I lift my head to meet his gaze. A faint smile graces his lips while he swipes his thumbs under my eyes, wiping away the sticky mascara. "I'm not gonna lie, it hurts to imagine you with my brother. But shit happens. You're a good person, Abby. You're my favorite person."

He is an angel. But he doesn't know me. I'm not good at all. I'm shitty, weak, and pitiful... I shake my head and pull away from Nate's embrace. I'm not sure how I'm still standing with my knees trembling like that. Nate's grip tightens around me when I lose my balance, then he guides me to sit on a barstool.

"Tell me," he says, standing by my chair and handing me my drink. "Is that why you really went to Philadelphia?"

I nod and take a sip of my cocktail. "He showed up at Dad's house to invite us to the ball—offered me to be his...mistress."

"Okay," Nate says, leaning back against the bar. Even though he's only uttered one word, there's judgement in his tone. And it stings.

I roll my eyes as the unspoken question hangs in the prolonged silence. "Of course I said no, Nate."

He nods, flashing me a glowing grin. "Yeah, you deserve better."

If only it were as easy to believe as it is to say...

"What do you see in him?" he asks.

I sigh and meet Nate's green eyes. His sincerity tempts me to explain everything—our burning souls, the divine connection and my wicked dreams... But he'd probably think I'm crazy.

So instead, I say, "Myself. Pieces of me." My gaze drifts to my empty cocktail glass. "A longing to belong. A fire that consumes him, the same way it consumes me when I'm lost in my thoughts and emotions. A broken child with shattered dreams.
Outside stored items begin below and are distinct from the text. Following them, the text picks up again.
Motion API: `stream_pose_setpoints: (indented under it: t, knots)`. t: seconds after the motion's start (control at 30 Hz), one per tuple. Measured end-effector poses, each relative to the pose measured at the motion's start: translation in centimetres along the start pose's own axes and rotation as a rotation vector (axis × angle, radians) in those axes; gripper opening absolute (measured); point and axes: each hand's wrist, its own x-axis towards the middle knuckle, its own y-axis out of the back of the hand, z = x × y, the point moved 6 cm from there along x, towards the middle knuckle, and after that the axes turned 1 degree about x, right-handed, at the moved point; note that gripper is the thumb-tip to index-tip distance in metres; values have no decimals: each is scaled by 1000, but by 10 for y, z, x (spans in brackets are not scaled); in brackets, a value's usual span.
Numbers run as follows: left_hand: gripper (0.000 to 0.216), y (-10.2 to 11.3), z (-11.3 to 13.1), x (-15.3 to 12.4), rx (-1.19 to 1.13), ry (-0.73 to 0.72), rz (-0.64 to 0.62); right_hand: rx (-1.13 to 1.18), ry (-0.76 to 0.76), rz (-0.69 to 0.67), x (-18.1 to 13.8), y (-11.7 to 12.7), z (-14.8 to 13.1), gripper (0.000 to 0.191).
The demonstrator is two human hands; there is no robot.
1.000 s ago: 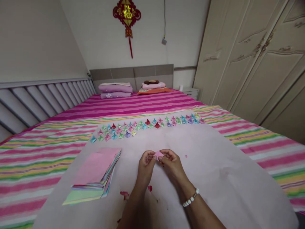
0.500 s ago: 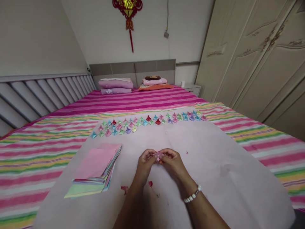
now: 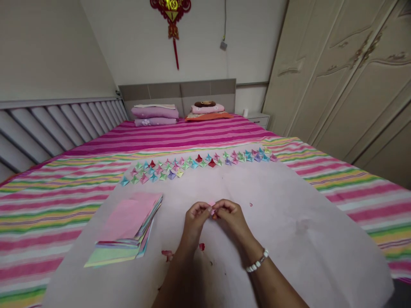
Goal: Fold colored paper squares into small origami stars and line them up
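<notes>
Your fingertips have drawn closer together since a second ago, and the small pink paper piece [image 3: 212,206] now shows less between them.

Lying on the pale sheet [image 3: 289,222] that covers the striped bedspread [image 3: 48,205], from left to right: at 9 o'clock of your hands is a fanned stack of coloured paper [image 3: 128,222], pink on top and green at the bottom. At 12 o'clock, along the sheet's far edge, runs a row of folded paper pieces [image 3: 195,164] in many colours. At 7 o'clock, red scraps [image 3: 167,254] lie loose on the sheet.

Your left hand [image 3: 195,218] is curled, knuckles up, with the thumb and fingertips pinching the left side of the pink paper piece. Your right hand [image 3: 229,216] mirrors it, fingers bent inward and pinching the right side, so both hands grip the piece just above the sheet, near its middle. Both forearms come up from 6 o'clock and meet at the fingertips. A white bead bracelet [image 3: 257,262] sits on your right wrist.
</notes>
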Motion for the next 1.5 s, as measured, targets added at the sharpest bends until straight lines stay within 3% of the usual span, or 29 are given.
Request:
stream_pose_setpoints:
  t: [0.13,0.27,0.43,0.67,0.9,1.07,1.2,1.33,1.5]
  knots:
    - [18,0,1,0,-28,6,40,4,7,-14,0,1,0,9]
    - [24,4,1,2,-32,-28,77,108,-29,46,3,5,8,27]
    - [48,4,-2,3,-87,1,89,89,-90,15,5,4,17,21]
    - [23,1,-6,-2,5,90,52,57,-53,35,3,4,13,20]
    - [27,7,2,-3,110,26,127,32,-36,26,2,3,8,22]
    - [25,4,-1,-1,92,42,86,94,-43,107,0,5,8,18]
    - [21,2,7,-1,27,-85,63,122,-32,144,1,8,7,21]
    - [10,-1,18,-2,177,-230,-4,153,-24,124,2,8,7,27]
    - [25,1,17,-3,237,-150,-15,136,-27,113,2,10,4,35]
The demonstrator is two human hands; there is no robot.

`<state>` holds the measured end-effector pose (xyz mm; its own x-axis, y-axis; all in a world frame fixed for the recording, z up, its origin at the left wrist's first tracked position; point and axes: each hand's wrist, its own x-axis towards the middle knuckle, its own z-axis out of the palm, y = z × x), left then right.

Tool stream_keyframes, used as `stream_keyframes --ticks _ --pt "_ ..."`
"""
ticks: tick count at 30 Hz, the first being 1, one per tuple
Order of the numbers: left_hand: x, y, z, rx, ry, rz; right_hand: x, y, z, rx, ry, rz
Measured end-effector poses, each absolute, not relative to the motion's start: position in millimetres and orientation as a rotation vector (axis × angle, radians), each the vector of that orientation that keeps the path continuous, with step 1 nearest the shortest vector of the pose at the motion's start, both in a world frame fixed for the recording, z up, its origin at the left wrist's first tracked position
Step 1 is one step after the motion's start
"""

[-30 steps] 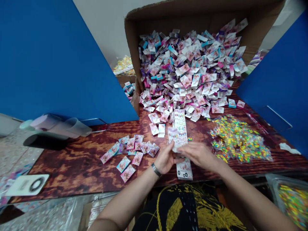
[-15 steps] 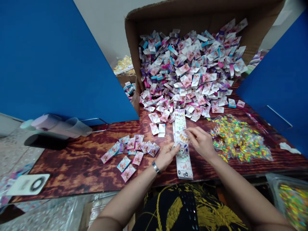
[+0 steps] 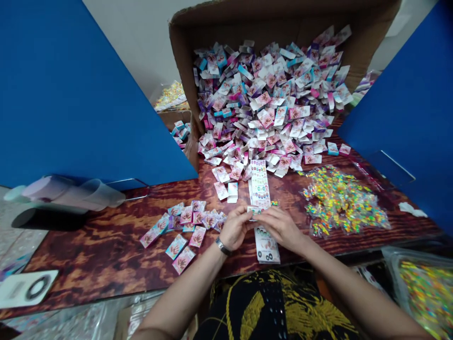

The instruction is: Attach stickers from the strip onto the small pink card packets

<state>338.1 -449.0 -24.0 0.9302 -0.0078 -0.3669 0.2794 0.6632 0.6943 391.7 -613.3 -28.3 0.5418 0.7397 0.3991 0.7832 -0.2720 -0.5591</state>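
Note:
My left hand [image 3: 234,228], with a metal watch on the wrist, pinches a small printed paper sheet [image 3: 253,211] that looks folded. From the other side my right hand [image 3: 282,227] closes on the same sheet; its fingertips are partly hidden. Beneath both hands lies a long stack of printed strips [image 3: 260,179] with rows of small coloured pictures, like nail stickers. A bit of yellow and green packet [image 3: 274,203] shows just beyond my right fingers. To the left, several closed little boxes [image 3: 184,259] are grouped on the table.
A big cardboard box [image 3: 182,66] on its side spills open little boxes [image 3: 265,118] onto the wooden table [image 3: 116,255]. Clear packets of colourful pieces [image 3: 343,203] lie right. Stacked cups [image 3: 102,193], a phone-like white object [image 3: 28,288] and blue panels [image 3: 71,94] stand around.
The sheet between my hands has been folded smaller. My right hand has come lower and closer to my left. The view has shifted slightly to the right.

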Motion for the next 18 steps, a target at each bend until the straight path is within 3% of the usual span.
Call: stream_keyframes --ticks 4,7,12,18 --pt "334 -452 -31 1.004 0.248 -0.201 393 -610 -30 -2.049 -0.725 0.11" --pt "334 -452 -35 1.172 0.209 -0.167 407 -618 -42 -2.044 -0.711 0.203" --pt "337 -453 -42 1.261 0.271 -0.065 443 -640 -77 -2.413 -0.64 -0.032" --pt "343 -453 -48 1.213 0.382 0.059 451 -651 -97 -2.512 -0.676 0.006"
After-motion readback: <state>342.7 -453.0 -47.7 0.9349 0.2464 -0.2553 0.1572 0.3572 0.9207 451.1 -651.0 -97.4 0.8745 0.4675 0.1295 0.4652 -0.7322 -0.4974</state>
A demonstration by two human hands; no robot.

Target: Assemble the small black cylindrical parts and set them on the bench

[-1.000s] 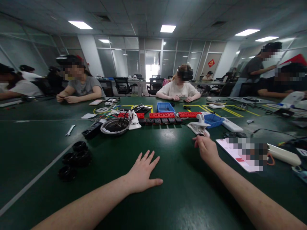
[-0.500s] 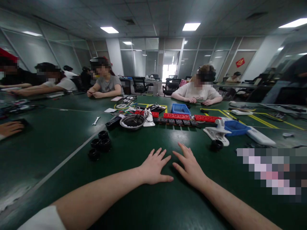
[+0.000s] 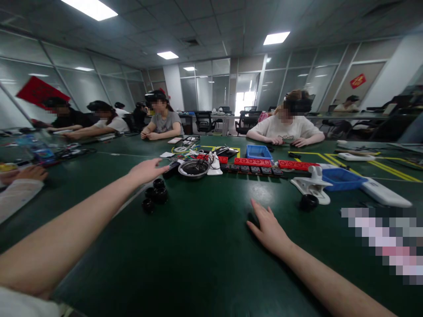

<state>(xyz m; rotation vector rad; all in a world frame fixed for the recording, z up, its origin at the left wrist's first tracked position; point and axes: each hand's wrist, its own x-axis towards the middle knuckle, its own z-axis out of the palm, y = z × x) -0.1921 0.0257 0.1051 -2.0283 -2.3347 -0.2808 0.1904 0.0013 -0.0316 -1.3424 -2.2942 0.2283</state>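
Note:
My left hand [image 3: 148,170] reaches out over the far left part of the table, fingers stretched and nothing visible in them. Its fingertips are close to a black boxy device [image 3: 172,168]; whether they touch cannot be told. Just below that hand stand several small round black pieces [image 3: 160,195], clustered together. The wrench seen earlier is hidden, apparently behind the left hand. My right hand [image 3: 270,231] rests palm down on the green tabletop [image 3: 205,246] with its fingers extended, holding nothing. Another black round piece [image 3: 309,202] lies beyond it, beside a white clamp-like stand [image 3: 313,185].
Across the middle lie a dark metal bowl [image 3: 194,175] with cables, a white stand [image 3: 214,165], red strips [image 3: 251,162] and two blue bins [image 3: 259,152]. A co-worker's hand [image 3: 35,173] is at the left edge. Two people sit opposite.
My left hand has lifted from beside the right hand and moved forward and left, past the black pieces. The right hand stays on the table. The view has shifted left and up.

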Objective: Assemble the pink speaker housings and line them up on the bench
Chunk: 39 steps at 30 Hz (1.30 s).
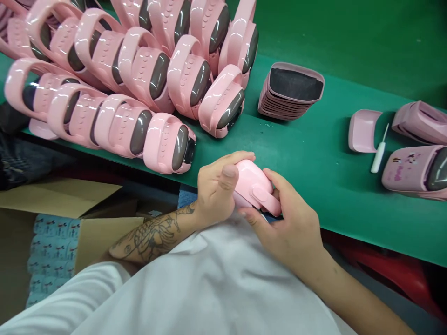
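So both hands are on one pink watch-style unit (254, 187), held right at the near edge of the green bench (314, 186), basically over the person's lap and white shirt. The left hand (214, 190) grips its left end, thumb pressed flat on the top of the shell, fingers curled underneath. The right hand (295, 223) comes in from the right and pinches the lower right part, where a small strap tab or clasp piece sticks out; fingertips are on it, the palm is off it. The unit's long axis runs roughly left-far to right-near, tilted down toward the right hand, so neither hand is really nearer, it sits between them, touching both. Far left on the bench there's a big heap of finished pink wristband units (139, 70) with dark glossy screens. Further right sits a stack of pink back covers (291, 90), then a single loose cover (363, 130), a small white tool (379, 156) just beside it, and a printed pink unit (415, 172) at the right edge. A cardboard box (70, 209) sits below on the left.
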Each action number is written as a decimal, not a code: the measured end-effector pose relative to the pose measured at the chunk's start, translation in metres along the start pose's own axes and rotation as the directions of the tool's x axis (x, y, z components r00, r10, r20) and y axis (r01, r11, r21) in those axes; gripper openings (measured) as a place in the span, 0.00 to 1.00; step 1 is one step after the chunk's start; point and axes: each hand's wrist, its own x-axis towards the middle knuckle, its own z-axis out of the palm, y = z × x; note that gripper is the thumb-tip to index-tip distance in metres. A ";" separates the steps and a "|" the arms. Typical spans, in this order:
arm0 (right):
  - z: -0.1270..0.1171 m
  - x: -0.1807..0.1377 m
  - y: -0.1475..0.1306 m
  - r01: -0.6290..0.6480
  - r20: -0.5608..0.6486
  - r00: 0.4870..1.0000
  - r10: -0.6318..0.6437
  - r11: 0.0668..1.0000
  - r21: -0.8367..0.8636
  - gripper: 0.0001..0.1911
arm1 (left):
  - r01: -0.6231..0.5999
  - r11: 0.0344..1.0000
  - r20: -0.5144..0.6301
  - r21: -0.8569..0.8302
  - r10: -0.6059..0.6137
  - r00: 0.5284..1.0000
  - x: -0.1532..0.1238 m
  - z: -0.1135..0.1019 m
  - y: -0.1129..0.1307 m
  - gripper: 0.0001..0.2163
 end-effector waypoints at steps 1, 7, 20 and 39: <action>0.001 0.001 -0.002 0.015 -0.002 1.000 -0.015 1.000 -0.007 0.37 | -0.008 1.000 -0.022 0.005 0.008 1.000 0.001 -0.001 0.002 0.34; 0.010 0.004 -0.008 0.084 -0.016 0.996 -0.085 0.993 -0.082 0.42 | 0.006 1.000 -0.070 -0.028 -0.008 0.998 0.006 -0.009 0.005 0.32; 0.021 0.012 -0.003 0.019 0.028 0.999 -0.021 0.997 0.077 0.37 | 0.008 1.000 -0.096 -0.023 -0.010 0.995 0.008 -0.021 -0.001 0.26; 0.034 0.017 0.001 0.132 -0.214 0.972 -0.096 0.978 0.162 0.30 | -0.235 0.955 -0.064 0.182 0.250 0.966 0.012 -0.013 -0.015 0.25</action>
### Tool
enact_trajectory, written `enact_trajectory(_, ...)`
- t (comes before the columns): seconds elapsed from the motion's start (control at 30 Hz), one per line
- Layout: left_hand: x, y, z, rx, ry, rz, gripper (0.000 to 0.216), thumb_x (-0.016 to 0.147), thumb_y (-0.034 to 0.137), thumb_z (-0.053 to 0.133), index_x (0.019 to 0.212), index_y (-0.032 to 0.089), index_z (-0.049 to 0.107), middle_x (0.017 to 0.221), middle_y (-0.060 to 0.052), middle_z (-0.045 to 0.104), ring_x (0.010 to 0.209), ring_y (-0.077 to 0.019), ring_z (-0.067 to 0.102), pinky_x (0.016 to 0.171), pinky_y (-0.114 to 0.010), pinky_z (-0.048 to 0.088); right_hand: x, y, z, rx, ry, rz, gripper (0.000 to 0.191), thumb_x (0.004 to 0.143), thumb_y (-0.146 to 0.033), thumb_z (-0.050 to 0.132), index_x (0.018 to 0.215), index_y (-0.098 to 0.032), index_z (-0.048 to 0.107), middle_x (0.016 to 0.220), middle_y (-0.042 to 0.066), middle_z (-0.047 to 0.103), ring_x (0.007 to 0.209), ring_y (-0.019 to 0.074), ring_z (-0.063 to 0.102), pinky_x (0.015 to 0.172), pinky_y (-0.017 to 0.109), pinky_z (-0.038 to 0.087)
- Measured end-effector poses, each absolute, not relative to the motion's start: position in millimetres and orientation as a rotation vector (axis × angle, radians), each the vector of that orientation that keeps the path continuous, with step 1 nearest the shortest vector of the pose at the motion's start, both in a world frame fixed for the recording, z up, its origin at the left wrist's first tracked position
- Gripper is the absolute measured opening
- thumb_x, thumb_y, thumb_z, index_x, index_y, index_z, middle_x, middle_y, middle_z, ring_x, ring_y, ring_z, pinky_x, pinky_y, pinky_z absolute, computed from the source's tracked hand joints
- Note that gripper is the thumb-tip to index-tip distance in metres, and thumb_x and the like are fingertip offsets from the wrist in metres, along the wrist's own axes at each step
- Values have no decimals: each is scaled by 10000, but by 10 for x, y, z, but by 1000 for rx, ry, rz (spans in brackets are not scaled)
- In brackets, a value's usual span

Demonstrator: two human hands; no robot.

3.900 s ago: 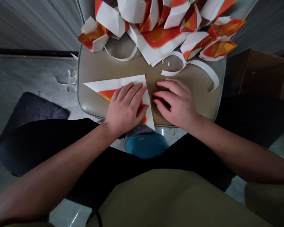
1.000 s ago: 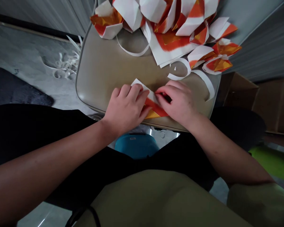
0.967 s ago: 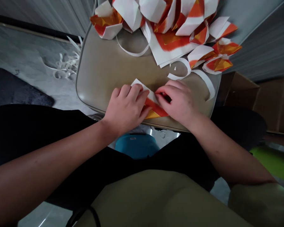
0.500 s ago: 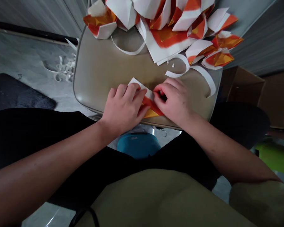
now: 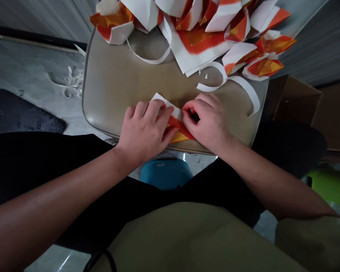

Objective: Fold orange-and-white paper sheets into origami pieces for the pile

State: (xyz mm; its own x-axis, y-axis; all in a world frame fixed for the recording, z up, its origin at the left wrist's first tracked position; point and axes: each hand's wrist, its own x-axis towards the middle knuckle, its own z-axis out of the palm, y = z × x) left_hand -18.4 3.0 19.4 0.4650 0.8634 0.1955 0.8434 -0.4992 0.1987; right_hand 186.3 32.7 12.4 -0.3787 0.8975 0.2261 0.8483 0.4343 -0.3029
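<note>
A small folded paper piece, white with orange and red, lies near the front edge of a beige padded seat. My left hand lies on its left part, fingers together and pressing it down. My right hand is curled at its right side, fingertips pinching the paper's upper edge. Most of the paper is hidden under both hands.
A heap of folded orange-and-white paper pieces covers the far side of the seat, with curled white paper strips beside it. More strips lie on the grey floor at left. A cardboard box stands at right, a blue object below the seat.
The wide white triangle of 3.9 s ago is now folded into a small packet. Over the last second both hands have stayed on it, the right fingertips curling in closer.
</note>
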Motion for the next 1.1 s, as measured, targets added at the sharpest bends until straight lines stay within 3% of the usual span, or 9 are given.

I thought we could dream together." I wipe away the tears with the back of my hand.

Now that it's out, my chest feels ten times lighter. The air around me seems cooler. I close my eyes and enjoy in one of life's simplest and most primal needs. Breathe. My lungs expand gloriously as I suck in a deep breath, and exhale.

I'm not drowning anymore.

When I open my eyes, Nate is smiling at me. He cups my cheek and presses a gentle kiss to the corner of my eye.

"Yeah," he says, taking my hand and helps me up to my feet. "You're going to be okay."

"Where are we going?" I ask, forcing a smile.

Nate shoots me a grin over his shoulder. "Food. I don't know about you, but I'm starving."